Diálogos de Wall Street: el acuerdo con Irán no despeja las dudas del mercado

Se firmó el pacto nuclear entre Estados Unidos e Irán, pero los inversores siguen con cautela. El sesgo más agresivo de la Fed impulsado por Kevin Warsh, la caída en el precio de la energía que no se traslada a las tasas y una Bolsa que titubea generan más preguntas que respuestas.

Publicado el 28 de junio de 2026, 03:10 hs

Gráfico de la Bolsa de Nueva York con velas rojas y verdes, fondo de bandera de Irán y Estados Unidos
Ámbito — Economía

El acuerdo nuclear entre Estados Unidos e Irán que se firmó esta semana era, sobre el papel, una de esas noticias que deberían haber desatado una fiesta en los mercados. Menos tensión geopolítica en Medio Oriente, posibilidad de que vuelva a fluir petróleo iraní y, en teoría, un alivio en los precios de la energía. Sin embargo, Wall Street no está celebrando. Más bien, parece estar esperando que caiga el otro zapato.

En criollo: el mercado no se lo creyó del todo. Y tiene sus razones.

El sesgo hawkish de la Fed que complica todo

Uno de los factores que más pesa es el cambio de tono dentro de la Reserva Federal. Kevin Warsh, que volvió a tener influencia fuerte en las discusiones de política monetaria, le imprimió un sesgo más agresivo al comité. La idea de que las tasas van a bajar rápido y fuerte se desinfló. Aunque el costo de la energía cayó con fuerza tras el anuncio del acuerdo (el petróleo Brent bajó más de 6% en dos días), las tasas de interés no siguieron el mismo camino.

Esto genera una situación incómoda: la energía más barata debería ser un impulso para la economía, pero si la Fed no afloja el pie del freno monetario, ese alivio se diluye. Los inversores lo saben y por eso la euforia duró poco.

La Bolsa que titubea

Después de varias semanas de subas rápidas, los principales índices americanos mostraron signos claros de fatiga. El S&P 500 cerró la semana con movimientos laterales y el Nasdaq, que había sido el gran ganador de la narrativa de “menos tensiones geopolíticas”, perdió momentum. No es que haya una caída fuerte, pero el ímpetu alcista se frenó.
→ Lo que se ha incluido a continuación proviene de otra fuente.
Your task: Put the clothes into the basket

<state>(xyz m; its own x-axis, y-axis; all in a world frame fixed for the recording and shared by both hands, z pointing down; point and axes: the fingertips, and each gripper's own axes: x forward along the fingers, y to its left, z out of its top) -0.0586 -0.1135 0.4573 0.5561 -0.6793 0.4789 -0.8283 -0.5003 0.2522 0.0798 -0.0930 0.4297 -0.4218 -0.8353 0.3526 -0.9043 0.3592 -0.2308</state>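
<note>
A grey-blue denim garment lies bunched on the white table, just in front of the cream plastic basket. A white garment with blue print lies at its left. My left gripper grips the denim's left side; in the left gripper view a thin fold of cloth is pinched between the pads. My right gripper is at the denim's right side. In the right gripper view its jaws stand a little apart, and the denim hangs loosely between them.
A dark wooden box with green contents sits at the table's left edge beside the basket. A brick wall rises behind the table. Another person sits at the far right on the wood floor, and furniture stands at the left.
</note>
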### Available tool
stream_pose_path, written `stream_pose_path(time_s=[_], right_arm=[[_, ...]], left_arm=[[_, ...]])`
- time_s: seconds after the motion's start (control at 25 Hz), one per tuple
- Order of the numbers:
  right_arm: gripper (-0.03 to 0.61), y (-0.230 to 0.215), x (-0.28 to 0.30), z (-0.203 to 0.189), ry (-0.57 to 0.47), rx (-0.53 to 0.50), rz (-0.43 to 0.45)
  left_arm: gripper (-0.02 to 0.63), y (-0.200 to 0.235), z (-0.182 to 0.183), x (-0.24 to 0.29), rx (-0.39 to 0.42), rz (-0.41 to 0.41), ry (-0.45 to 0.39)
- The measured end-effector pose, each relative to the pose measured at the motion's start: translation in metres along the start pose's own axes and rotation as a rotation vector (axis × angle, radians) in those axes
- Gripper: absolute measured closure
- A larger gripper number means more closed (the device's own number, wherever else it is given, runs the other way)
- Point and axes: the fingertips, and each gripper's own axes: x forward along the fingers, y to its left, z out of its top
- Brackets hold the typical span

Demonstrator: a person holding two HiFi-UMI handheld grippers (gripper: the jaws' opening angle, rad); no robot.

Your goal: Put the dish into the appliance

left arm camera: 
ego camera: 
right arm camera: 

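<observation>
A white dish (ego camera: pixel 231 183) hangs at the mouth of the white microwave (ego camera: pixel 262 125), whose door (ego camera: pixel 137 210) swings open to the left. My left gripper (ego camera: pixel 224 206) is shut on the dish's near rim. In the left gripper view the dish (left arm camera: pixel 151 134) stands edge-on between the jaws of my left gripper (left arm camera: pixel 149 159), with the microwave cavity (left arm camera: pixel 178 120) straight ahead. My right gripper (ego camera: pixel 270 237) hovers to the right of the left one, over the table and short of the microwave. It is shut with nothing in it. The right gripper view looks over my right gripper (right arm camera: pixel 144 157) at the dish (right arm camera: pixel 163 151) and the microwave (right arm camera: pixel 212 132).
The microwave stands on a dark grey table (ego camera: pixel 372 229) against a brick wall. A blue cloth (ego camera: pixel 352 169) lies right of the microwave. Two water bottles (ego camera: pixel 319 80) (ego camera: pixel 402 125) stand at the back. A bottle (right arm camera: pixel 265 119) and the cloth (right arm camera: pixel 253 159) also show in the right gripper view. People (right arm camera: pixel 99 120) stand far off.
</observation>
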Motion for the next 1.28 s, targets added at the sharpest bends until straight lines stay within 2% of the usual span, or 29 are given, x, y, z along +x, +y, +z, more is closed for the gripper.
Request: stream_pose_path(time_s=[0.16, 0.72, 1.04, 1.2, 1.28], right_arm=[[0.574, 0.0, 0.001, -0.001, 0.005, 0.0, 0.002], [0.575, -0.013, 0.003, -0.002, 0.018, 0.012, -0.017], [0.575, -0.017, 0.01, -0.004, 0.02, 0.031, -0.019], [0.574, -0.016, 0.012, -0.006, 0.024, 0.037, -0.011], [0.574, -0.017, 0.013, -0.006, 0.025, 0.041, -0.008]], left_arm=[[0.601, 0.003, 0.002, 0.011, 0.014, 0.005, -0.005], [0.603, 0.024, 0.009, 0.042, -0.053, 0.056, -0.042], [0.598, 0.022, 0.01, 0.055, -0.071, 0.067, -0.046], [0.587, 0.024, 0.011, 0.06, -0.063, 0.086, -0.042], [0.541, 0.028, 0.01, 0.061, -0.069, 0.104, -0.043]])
Gordon Gekko, ese personaje de Wall Street que tanto nos gusta citar, diría que “la codicia es buena”, pero también que hay que saber cuándo el mercado te está mintiendo. Hoy parece que el mercado está diciendo: “sí, el acuerdo es bueno, pero…”. Ese “pero” incluye dudas sobre el cumplimiento real del pacto, la reacción de Israel, la posibilidad de que Irán use los fondos liberados para financiar proxies en la región y, sobre todo, qué va a hacer la Fed en su próxima reunión.
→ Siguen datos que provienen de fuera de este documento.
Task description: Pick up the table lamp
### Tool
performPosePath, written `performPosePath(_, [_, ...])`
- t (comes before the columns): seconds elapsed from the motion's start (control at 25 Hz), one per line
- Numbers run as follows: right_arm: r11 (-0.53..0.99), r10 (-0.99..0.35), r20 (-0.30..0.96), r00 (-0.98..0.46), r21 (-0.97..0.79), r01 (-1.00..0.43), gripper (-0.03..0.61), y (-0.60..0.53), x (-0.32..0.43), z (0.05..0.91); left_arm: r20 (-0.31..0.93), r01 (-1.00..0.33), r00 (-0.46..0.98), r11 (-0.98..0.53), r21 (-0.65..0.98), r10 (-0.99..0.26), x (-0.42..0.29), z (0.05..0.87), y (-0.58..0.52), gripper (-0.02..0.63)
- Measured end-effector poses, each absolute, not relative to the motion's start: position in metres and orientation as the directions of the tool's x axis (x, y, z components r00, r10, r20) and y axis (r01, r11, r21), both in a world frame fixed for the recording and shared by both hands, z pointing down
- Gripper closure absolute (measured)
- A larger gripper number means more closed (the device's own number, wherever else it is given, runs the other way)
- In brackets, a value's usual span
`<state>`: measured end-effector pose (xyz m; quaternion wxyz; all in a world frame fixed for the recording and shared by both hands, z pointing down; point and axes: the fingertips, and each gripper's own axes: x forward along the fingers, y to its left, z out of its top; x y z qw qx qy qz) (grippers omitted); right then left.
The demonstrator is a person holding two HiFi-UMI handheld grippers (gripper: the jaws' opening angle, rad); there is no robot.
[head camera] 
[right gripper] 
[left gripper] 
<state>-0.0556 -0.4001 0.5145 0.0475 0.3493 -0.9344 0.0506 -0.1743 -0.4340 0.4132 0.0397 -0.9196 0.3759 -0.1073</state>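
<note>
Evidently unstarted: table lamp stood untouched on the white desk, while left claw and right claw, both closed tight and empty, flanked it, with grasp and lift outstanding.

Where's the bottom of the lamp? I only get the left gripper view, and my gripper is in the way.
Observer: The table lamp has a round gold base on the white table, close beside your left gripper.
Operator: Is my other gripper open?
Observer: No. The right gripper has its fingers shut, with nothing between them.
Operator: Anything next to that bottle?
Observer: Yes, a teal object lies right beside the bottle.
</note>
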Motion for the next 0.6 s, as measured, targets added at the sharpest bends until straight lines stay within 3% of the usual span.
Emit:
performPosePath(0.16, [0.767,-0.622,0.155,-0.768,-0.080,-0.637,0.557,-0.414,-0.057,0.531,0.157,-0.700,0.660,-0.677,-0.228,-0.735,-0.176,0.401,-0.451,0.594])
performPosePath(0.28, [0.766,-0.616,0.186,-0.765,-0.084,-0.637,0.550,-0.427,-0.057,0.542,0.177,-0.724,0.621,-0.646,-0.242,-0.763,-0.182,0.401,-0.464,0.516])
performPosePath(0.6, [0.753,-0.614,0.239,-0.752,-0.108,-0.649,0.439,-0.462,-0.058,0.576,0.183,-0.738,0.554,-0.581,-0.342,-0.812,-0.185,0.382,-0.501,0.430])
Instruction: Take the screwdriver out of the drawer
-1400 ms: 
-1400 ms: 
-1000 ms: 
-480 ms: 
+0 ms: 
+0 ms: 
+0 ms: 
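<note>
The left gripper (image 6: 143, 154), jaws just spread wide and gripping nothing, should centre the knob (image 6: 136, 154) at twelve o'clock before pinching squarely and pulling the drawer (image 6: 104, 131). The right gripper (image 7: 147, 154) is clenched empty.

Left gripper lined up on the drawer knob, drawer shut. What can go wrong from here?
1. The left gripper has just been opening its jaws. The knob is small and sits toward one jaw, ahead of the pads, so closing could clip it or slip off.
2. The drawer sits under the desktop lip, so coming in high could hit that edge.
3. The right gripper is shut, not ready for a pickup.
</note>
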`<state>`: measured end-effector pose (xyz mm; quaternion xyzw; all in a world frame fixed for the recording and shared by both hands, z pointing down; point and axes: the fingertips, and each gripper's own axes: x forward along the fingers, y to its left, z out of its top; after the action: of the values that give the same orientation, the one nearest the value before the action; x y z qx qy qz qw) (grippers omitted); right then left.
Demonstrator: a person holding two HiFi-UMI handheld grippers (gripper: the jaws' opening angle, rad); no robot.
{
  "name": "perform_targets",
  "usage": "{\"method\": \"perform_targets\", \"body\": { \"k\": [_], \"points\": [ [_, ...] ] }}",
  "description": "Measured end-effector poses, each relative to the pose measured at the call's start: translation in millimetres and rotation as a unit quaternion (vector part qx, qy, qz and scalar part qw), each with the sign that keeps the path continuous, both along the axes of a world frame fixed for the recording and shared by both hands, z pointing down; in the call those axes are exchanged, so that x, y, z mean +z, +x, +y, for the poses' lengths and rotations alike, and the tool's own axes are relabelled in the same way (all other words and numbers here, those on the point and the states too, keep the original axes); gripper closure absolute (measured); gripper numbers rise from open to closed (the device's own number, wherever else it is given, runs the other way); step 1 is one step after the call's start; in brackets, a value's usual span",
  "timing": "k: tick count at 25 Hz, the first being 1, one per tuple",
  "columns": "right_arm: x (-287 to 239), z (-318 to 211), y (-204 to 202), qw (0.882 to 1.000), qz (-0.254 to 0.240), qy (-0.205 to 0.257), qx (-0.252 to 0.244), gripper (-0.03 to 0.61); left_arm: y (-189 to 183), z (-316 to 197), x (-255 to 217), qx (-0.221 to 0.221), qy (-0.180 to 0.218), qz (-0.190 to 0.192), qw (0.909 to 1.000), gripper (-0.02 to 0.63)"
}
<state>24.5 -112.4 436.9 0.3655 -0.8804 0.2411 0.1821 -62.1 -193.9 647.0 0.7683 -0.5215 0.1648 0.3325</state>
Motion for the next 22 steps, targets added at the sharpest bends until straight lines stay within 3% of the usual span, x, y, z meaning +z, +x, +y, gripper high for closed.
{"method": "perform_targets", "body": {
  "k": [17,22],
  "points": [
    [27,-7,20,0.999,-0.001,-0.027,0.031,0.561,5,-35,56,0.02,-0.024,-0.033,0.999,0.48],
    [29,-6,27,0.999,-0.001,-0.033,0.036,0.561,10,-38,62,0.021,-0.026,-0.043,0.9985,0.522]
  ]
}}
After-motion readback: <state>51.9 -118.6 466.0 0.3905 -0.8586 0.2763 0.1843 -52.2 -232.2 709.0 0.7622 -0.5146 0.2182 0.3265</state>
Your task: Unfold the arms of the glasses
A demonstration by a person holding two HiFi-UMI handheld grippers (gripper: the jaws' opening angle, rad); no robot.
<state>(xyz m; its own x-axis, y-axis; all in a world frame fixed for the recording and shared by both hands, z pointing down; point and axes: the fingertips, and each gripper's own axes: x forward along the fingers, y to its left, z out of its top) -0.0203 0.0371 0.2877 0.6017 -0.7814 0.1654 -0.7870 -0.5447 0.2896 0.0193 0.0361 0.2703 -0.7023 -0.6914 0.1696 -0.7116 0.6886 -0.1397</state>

¿Qué hay que esperar entonces?

La realidad es más aburrida de lo que muchos analistas quieren vender. No parece que estemos ante un cambio estructural de tendencia. El acuerdo con Irán es un factor positivo para el petróleo y para ciertos sectores (aerolíneas, transporte, consumo discrecional), pero no es un game changer que justifique ignorar el resto de las variables.
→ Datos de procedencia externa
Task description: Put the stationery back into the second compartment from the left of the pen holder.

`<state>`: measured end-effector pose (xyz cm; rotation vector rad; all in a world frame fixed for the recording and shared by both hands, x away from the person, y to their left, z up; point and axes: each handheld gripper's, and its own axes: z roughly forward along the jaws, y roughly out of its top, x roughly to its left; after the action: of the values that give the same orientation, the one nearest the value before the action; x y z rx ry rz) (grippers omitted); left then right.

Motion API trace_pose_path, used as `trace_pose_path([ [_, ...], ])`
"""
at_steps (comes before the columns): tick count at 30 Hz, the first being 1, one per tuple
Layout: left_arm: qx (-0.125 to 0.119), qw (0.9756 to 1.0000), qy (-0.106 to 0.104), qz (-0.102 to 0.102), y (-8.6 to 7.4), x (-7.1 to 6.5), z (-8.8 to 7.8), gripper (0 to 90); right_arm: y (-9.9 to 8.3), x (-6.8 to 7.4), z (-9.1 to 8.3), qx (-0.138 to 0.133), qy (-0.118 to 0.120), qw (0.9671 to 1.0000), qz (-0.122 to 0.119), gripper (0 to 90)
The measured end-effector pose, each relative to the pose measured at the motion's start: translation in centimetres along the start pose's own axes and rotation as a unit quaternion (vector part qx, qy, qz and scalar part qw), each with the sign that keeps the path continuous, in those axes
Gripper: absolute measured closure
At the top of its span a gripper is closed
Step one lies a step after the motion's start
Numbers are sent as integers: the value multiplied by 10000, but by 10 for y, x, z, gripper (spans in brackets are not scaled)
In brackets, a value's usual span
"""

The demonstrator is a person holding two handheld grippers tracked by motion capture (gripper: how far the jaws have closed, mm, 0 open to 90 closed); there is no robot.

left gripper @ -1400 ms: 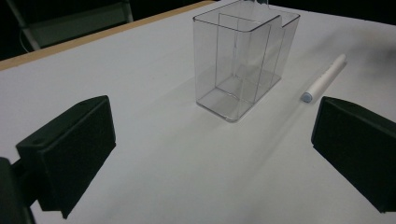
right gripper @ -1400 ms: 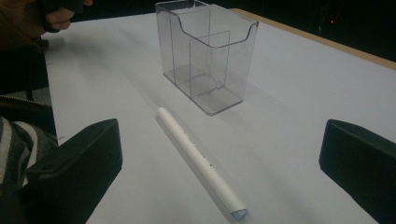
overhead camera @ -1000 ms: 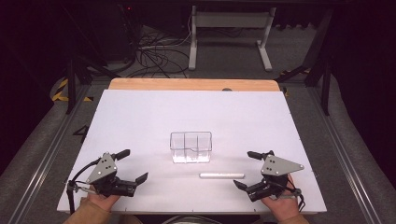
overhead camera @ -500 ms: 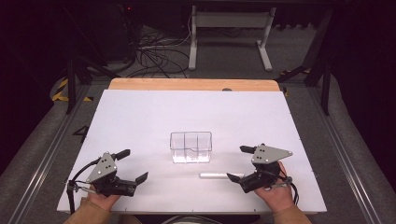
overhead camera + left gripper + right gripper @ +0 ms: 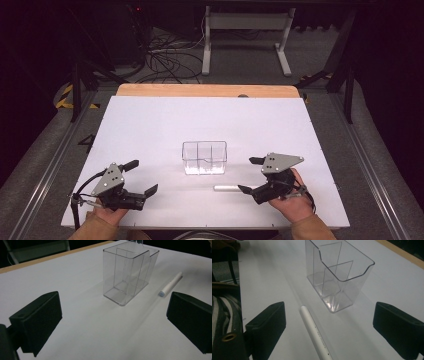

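Hovering low near the table's (image 5: 150,115) front edge, the right gripper (image 5: 248,175) has its jaws spread wide and empty, with the white pen (image 5: 315,333) lying flat just ahead and between them in the right gripper view. My worry: that pen is round and smooth, so a jaw landing on top of it instead of beside it would likely roll it away, perhaps into the clear divided holder (image 5: 204,157) standing just behind it (light plastic, easy to tip or shove). From above, the pen (image 5: 227,188) lies close to the front edge, right of centre, its end almost at the lower jaw's tip. The left gripper (image 5: 141,176), near the front left corner, is equally wide open, holding nothing.
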<state>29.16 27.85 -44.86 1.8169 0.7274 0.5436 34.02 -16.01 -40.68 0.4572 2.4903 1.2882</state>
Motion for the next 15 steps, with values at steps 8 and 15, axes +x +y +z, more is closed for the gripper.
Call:
trace_pose_path([
  [8,1,10000,28,5,0,2,-1,8,6,-4,6,440,161,9987,-175,188],
  [15,23,10000,43,21,-1,2,0,9,7,-5,18,756,340,9959,-374,227],
])
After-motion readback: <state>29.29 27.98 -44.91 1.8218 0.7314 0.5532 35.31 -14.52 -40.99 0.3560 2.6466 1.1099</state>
Lo que hay que mirar ahora es doble: por un lado, los datos duros de inflación que salgan en las próximas dos semanas y, por el otro, el tono que adopten Powell y compañía. Si Warsh sigue ganando la pulseada interna y la Fed se muestra más cautelosa, es probable que veamos volatilidad alta y tomas de ganancia selectivas.

En el corto plazo, los sectores que más pueden beneficiarse son los que dependen de energía barata. Pero nadie debería apostar todo a esa carta. La historia reciente nos enseñó que los acuerdos geopolíticos pueden desinflarse tan rápido como se firman.

La lección para el inversor argentino

Desde este lado del charco, el movimiento de los mercados globales importa y mucho. Un dólar más débil por expectativas de tasas más bajas ayudaría a nuestra economía, pero si la Fed se pone más agresiva, ese alivio puede no llegar. Además, si el petróleo se mantiene en rangos bajos, eso presiona a la baja los precios de nuestros principales commodities de exportación.

En resumen: el acuerdo con Irán es una buena noticia. Pero no es suficiente para cambiar la narrativa dominante. Wall Street lo sabe y por eso, en vez de una fiesta, estamos viendo una prudente cautela. Gekko aprobaría: mejor ser codicioso cuando realmente hay una oportunidad clara, no cuando todos están festejando antes de tiempo.